Task item:
After going through the data below, state how many lines contain "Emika", and nothing else.

(Beginning of Exercise data)

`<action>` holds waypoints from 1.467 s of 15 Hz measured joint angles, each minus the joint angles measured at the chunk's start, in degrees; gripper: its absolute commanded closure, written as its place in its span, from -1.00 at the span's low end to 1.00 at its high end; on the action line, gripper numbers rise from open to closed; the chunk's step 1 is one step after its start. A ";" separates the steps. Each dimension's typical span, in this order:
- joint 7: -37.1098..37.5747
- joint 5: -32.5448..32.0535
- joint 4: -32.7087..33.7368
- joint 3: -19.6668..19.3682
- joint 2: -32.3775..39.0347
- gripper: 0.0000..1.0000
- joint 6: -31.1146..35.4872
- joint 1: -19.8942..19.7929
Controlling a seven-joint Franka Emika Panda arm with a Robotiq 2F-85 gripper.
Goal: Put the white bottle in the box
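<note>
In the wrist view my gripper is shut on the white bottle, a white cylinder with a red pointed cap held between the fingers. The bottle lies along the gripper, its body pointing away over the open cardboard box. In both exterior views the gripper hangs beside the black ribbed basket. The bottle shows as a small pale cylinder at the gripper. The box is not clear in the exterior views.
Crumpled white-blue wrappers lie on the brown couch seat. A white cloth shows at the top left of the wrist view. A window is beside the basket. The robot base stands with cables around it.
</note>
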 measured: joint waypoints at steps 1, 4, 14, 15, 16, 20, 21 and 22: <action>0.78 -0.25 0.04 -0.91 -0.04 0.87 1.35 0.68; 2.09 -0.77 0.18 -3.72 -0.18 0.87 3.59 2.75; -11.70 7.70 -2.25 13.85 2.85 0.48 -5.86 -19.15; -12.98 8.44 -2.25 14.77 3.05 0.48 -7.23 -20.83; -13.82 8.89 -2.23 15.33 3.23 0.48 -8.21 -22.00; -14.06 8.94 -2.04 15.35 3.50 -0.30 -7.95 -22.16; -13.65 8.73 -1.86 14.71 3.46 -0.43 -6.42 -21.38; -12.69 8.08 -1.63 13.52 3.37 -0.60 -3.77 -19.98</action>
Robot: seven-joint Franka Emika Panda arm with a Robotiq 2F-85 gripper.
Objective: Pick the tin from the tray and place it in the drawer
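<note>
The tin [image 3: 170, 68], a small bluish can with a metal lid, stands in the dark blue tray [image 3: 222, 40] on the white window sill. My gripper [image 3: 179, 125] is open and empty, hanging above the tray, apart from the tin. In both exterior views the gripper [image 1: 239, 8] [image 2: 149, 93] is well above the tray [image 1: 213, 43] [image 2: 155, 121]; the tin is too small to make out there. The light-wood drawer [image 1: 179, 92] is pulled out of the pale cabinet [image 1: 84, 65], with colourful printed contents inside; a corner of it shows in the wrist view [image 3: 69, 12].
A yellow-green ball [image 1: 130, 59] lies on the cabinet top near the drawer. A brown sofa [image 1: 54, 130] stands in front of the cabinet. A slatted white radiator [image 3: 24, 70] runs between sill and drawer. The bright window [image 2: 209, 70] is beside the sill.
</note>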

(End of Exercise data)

Exercise response:
2